Ofsted generally found one of three models operating in primary schools: 1) specialist teacher brought into school to teach languages. 2) a teacher in school takes responsibility for organisation and delivery of languages. 3) a native speaker member of staff is asked to lead the subject. The inspectorate says that all three models can work, but in some schools there was a misunderstanding of how to make progress in languages: ‘Rather than focusing on the building blocks of a language (phonics, grammar and vocabulary), some schools were simply increasing pupils’ stock of words, through different topics. There was little in the way of linguistic progression.’ Mr Wardle writes. However he says some languages, such as Mandarin, Hebrew and Latin, were perceived to lend themselves to a more structured approach. In these examples curriculum plans were generally more structured and precise, with each small step for pupils mapped out. Mr Wardle suggests there may be lessons in this approach which could be adopted for the teaching of languages more commonly seen in primary classrooms.

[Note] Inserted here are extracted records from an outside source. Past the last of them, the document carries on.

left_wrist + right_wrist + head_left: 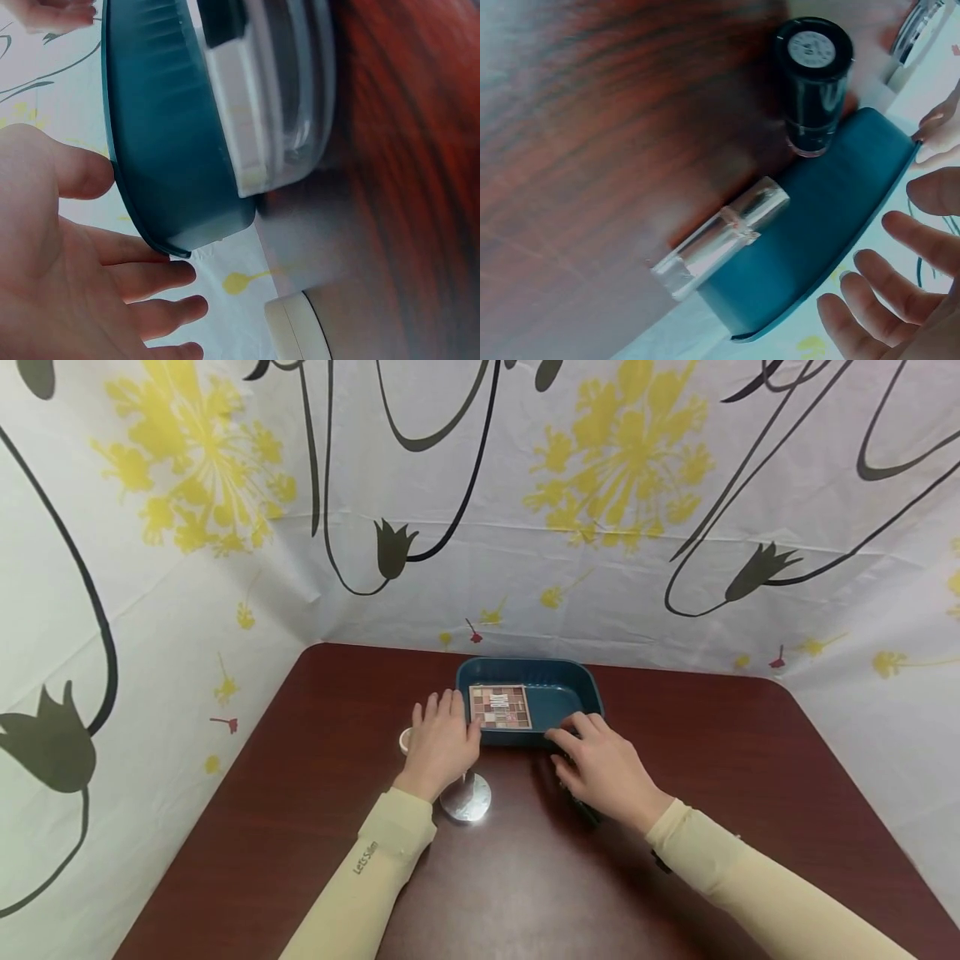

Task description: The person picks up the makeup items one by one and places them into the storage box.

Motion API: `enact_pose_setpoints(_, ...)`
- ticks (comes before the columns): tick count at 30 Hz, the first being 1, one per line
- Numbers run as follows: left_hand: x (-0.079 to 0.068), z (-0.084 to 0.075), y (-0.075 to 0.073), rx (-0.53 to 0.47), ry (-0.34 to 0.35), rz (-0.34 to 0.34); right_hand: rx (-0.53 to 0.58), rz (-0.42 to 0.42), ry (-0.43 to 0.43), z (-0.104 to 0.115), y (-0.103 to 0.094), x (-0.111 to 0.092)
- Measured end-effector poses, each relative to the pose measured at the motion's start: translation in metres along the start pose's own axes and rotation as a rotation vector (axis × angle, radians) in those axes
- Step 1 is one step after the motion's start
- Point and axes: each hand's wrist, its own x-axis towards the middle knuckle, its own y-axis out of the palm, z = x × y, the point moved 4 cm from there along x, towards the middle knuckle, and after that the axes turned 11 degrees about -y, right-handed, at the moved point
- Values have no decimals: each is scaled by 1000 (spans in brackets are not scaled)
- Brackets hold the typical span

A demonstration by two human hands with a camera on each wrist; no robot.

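Note:
A teal tray [564,673] lies near the far edge of the table, with a makeup palette [501,707] inside at its left. My left hand [441,742] is at the tray's left near corner, fingers extended; in the left wrist view its thumb [86,176] meets the rim. My right hand [606,770] hovers by the near right corner, fingers loosely bent and holding nothing. Below it, in the right wrist view, are a black tube [815,94] with a round end label and a shiny clear-and-pinkish tube [724,236], both against or close beside the tray.
A shiny silver disc-shaped thing [467,798] sits in front of my left hand. Beside the tray is a clear-walled object [300,112], its kind uncertain. A small round cream-coloured item [406,741] is partly hidden by my left hand. Patterned cloth [480,510] hangs behind the table.

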Motion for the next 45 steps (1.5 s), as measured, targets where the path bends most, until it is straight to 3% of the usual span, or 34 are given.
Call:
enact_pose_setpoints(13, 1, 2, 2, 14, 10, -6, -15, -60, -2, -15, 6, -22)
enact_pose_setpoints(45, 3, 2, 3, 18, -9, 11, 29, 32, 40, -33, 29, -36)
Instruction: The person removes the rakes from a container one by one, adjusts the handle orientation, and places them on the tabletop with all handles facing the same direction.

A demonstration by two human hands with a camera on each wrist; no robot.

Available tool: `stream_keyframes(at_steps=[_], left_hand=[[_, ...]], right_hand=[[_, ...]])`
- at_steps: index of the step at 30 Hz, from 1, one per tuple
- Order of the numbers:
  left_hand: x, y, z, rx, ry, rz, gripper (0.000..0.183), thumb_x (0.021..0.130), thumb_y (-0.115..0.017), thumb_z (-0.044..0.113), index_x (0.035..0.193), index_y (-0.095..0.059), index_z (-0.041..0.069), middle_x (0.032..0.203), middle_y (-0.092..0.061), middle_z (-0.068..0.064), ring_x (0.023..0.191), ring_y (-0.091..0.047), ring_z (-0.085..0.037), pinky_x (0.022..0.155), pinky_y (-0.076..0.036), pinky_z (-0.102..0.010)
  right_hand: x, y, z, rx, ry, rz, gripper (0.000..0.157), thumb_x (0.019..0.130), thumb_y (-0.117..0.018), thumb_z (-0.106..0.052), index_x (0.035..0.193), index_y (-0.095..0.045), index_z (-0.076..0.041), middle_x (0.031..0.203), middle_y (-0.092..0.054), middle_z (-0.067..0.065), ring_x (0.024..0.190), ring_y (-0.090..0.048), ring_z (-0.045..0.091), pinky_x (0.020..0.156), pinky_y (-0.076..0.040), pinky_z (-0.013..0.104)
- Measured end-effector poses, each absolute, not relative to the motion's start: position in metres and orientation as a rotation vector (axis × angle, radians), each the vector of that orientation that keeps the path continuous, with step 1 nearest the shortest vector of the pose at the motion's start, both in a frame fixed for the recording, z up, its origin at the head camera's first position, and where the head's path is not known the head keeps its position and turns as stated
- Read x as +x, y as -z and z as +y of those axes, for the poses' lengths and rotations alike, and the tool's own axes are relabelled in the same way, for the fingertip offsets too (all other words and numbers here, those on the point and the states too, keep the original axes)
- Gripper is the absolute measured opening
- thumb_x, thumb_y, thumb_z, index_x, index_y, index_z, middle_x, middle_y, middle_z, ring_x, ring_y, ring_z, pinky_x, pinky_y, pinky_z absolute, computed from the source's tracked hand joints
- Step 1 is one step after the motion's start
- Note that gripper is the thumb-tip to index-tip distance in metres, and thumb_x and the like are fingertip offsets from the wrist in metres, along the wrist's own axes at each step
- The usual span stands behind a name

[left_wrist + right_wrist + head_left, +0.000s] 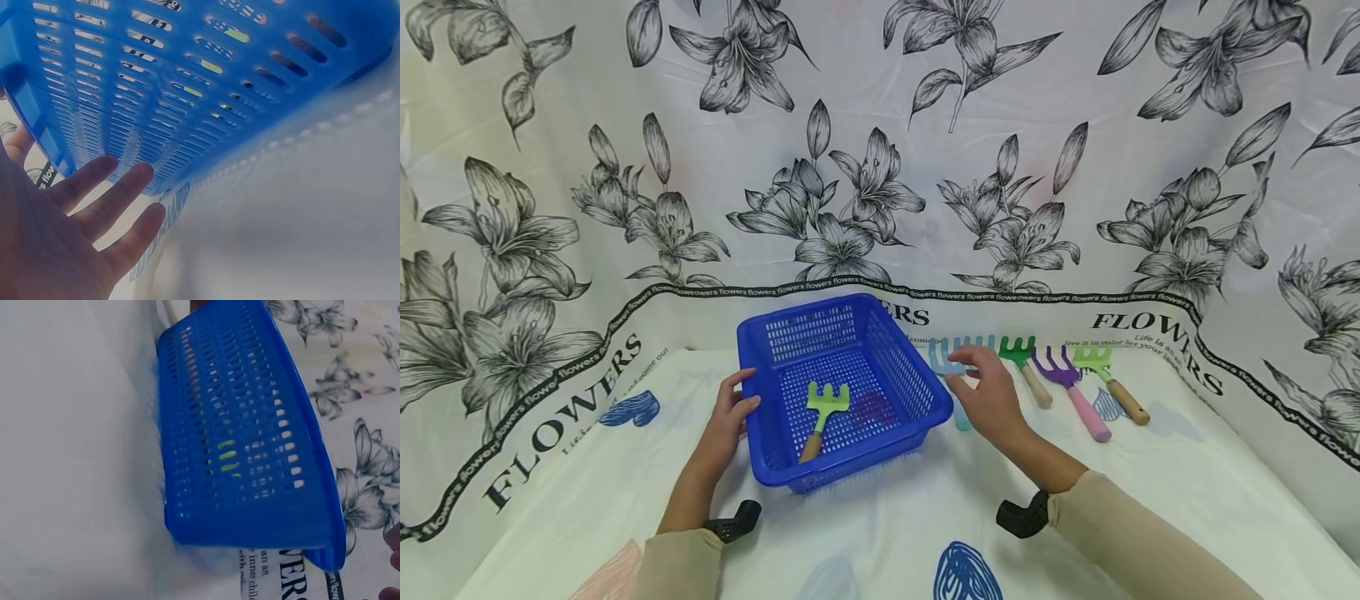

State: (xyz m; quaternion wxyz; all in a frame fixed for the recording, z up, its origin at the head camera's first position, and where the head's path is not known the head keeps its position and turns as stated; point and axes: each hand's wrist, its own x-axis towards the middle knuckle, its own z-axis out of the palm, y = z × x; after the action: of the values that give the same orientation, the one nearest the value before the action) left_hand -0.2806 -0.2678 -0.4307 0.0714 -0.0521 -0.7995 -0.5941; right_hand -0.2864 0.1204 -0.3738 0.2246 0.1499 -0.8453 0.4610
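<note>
A blue plastic basket [842,471] with slotted walls sits in the middle of the head view. Inside it lies a small light-green hand rake [827,402] with a wooden handle. My left hand [724,417] holds the basket's left rim at the thumb side, while the other fingers [125,194] spread below the rim along the outer wall. Just beyond the right rim, my right hand [992,396] hovers with bent fingers and a gap between thumb and forefinger, nothing visible in it. It partly hides light-blue rakes [938,354] behind it.
Right of the right hand lie a dark-green rake [1036,383] with a wooden handle, a purple rake [1078,404] with a pink handle, and another light-green rake [1120,392]. A flower-print cloth [865,208] hangs behind the white-covered table [880,550].
</note>
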Motion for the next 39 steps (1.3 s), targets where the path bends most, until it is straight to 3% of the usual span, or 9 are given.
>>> stream_keyframes(at_steps=[9, 17, 20, 39], left_hand=[[-0.281, 0.430, -0.267, -0.156, 1.809, -2.393, 0.057, 0.102, -0.040, 0.031, 0.153, -0.016, 0.021, 0.152, -0.022, -0.028, 0.133, -0.034, -0.049, 0.103, -0.029, -0.066], [-0.282, 0.427, -0.269, -0.147, 1.803, -2.414, 0.057, 0.102, -0.039, 0.026, 0.153, -0.014, 0.018, 0.150, -0.022, -0.031, 0.132, -0.034, -0.051, 0.103, -0.029, -0.066], [-0.282, 0.428, -0.270, -0.141, 1.816, -2.409, 0.058, 0.102, -0.038, 0.025, 0.153, -0.013, 0.018, 0.151, -0.021, -0.032, 0.132, -0.033, -0.052, 0.103, -0.028, -0.066], [-0.279, 0.427, -0.267, -0.162, 1.798, -2.400, 0.058, 0.102, -0.039, 0.031, 0.153, -0.015, 0.020, 0.150, -0.024, -0.030, 0.131, -0.036, -0.051, 0.102, -0.029, -0.066]], right_hand=[[-0.284, 0.372, 0.100, 0.489, -1.318, -2.346, 0.026, 0.091, -0.067, -0.009, 0.116, -0.061, -0.005, 0.132, -0.053, 0.013, 0.123, -0.049, 0.028, 0.097, -0.046, 0.047], [-0.276, 0.367, 0.082, 0.598, -1.169, -2.508, 0.049, 0.091, -0.068, -0.021, 0.136, -0.051, -0.011, 0.153, -0.033, 0.012, 0.142, -0.025, 0.033, 0.108, -0.029, 0.059], [-0.275, 0.367, 0.075, 0.661, -1.156, -2.536, 0.057, 0.091, -0.069, -0.023, 0.142, -0.046, -0.013, 0.156, -0.027, 0.012, 0.144, -0.021, 0.034, 0.107, -0.028, 0.061], [-0.274, 0.360, 0.042, 0.710, -1.106, -2.667, 0.087, 0.080, -0.078, -0.041, 0.152, -0.032, -0.024, 0.160, -0.018, 0.007, 0.144, -0.021, 0.036, 0.104, -0.033, 0.061]])
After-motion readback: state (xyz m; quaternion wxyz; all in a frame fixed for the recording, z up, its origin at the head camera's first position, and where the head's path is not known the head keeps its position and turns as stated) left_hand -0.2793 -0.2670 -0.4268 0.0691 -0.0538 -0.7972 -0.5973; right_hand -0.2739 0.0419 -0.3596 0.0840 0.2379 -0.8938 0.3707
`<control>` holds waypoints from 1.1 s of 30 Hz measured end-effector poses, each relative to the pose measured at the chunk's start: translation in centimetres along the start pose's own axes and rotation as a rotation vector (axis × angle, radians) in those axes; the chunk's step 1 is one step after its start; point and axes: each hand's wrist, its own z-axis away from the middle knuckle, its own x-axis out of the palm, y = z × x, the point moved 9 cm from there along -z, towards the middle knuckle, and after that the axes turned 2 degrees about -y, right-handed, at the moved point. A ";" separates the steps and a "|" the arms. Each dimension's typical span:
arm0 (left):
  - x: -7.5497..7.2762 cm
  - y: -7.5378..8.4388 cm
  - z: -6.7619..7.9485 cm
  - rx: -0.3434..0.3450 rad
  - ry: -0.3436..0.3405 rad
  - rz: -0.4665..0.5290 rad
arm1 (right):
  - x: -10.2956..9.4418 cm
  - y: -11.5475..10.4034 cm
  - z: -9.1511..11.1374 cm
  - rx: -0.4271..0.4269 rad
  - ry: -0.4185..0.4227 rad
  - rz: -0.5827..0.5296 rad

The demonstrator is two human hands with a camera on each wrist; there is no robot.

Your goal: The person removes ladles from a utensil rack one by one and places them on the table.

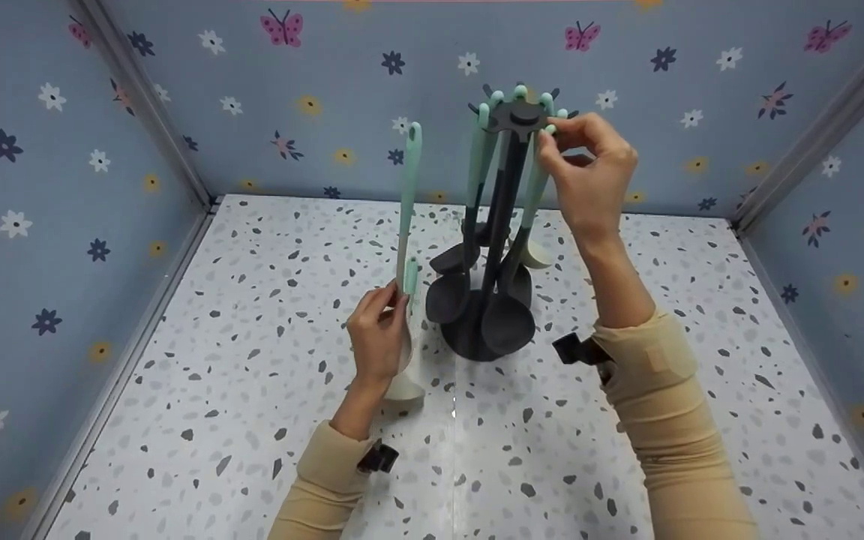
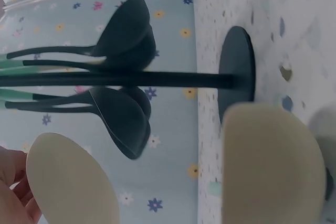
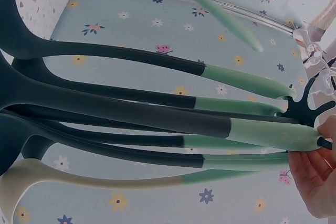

Inspectors who carried out the visits also found that assessment tended to be very limited in languages, and the transition from primary to secondary is underdeveloped. They found little evidence of a joined up approach, with ‘limited communication between primary and secondary schools, and little sharing or shaping of grammar, phonics and vocabulary between settings.’ This finding echoes results from last year’s British Council ‘Language Trends’ survey. Among 608 primary schools who responded, 56 per cent reported they had no contact with neighbouring secondary schools in relation to language learning. Where schools did cooperate, this often took the form of informal information sharing, rather than structured cooperation. Mr Wardle suggests that more focus on progression across the key stages would support the government’s ambition to have 90 per cent of pupils studying the suite of subjects that make up the English Baccalaureate (which include an ancient or modern language) by 2025.